=== Your assignment ===
Every record below needs to be printed again exactly.

[Records from a data source]
───
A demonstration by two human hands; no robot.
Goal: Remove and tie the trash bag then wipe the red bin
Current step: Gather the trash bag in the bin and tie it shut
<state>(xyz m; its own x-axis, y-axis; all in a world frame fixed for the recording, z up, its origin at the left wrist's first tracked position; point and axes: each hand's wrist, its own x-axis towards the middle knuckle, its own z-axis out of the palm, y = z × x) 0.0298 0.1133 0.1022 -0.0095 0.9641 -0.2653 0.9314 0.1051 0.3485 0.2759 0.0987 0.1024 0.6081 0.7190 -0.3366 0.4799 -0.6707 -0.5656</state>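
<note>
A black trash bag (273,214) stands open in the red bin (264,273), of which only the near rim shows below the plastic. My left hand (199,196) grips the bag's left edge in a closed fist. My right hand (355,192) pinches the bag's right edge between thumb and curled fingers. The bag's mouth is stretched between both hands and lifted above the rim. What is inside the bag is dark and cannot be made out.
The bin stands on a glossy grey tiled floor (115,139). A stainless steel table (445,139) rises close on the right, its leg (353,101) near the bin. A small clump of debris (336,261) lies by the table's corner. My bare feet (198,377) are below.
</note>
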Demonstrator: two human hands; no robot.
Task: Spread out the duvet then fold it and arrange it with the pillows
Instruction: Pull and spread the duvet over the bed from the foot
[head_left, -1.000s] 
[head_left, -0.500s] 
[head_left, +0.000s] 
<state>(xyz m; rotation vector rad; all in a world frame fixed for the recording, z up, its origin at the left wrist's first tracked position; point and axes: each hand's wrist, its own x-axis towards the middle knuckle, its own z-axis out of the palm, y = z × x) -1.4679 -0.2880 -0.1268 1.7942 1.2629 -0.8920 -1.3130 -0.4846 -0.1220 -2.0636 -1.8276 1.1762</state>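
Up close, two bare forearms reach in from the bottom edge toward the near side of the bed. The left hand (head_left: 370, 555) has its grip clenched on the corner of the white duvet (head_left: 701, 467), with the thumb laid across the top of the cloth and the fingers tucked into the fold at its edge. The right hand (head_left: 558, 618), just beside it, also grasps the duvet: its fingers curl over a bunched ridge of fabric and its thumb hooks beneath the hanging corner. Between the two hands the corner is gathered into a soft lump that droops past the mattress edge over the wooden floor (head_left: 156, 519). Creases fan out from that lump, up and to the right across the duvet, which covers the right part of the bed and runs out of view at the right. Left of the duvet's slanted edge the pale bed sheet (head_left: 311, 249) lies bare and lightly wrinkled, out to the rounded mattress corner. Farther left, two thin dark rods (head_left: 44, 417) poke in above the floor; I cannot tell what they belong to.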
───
=== Solution ===
A demonstration by two human hands; no robot.
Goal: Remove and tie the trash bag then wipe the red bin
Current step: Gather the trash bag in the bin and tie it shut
<state>(xyz m; its own x-axis, y-axis; all in a world frame fixed for the recording, z up, its origin at the left wrist's first tracked position; point and axes: each hand's wrist, its own x-axis towards the middle knuckle, its own z-axis out of the palm, y = z × x) 0.0298 0.1133 0.1022 -0.0095 0.9641 -0.2653 0.9314 0.1051 0.3485 0.2759 0.0987 0.1024 0.6081 0.7190 -0.3366 0.4799 -0.6707 -0.5656</state>
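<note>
A black trash bag (273,214) stands open in the red bin (264,273), of which only the near rim shows below the plastic. My left hand (199,196) grips the bag's left edge in a closed fist. My right hand (355,192) pinches the bag's right edge between thumb and curled fingers. The bag's mouth is stretched between both hands and lifted above the rim. What is inside the bag is dark and cannot be made out.
The bin stands on a glossy grey tiled floor (115,139). A stainless steel table (445,139) rises close on the right, its leg (353,101) near the bin. A small clump of debris (336,261) lies by the table's corner. My bare feet (198,377) are below.
</note>
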Demonstrator: two human hands; no robot.
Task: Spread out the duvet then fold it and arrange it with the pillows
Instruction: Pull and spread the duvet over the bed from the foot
[head_left, -1.000s] 
[head_left, -0.500s] 
[head_left, +0.000s] 
<state>(xyz m; rotation vector rad; all in a world frame fixed for the recording, z up, its origin at the left wrist's first tracked position; point and axes: each hand's wrist, its own x-axis towards the middle knuckle, its own z-axis out of the palm, y = z × x) -1.4679 -0.2880 -0.1268 1.7942 1.2629 -0.8920 -1.3130 -0.4846 -0.1220 -2.0636 -1.8276 1.1762</state>
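Up close, two bare forearms reach in from the bottom edge toward the near side of the bed. The left hand (head_left: 370, 555) has its grip clenched on the corner of the white duvet (head_left: 701, 467), with the thumb laid across the top of the cloth and the fingers tucked into the fold at its edge. The right hand (head_left: 558, 618), just beside it, also grasps the duvet: its fingers curl over a bunched ridge of fabric and its thumb hooks beneath the hanging corner. Between the two hands the corner is gathered into a soft lump that droops past the mattress edge over the wooden floor (head_left: 156, 519). Creases fan out from that lump, up and to the right across the duvet, which covers the right part of the bed and runs out of view at the right. Left of the duvet's slanted edge the pale bed sheet (head_left: 311, 249) lies bare and lightly wrinkled, out to the rounded mattress corner. Farther left, two thin dark rods (head_left: 44, 417) poke in above the floor; I cannot tell what they belong to.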

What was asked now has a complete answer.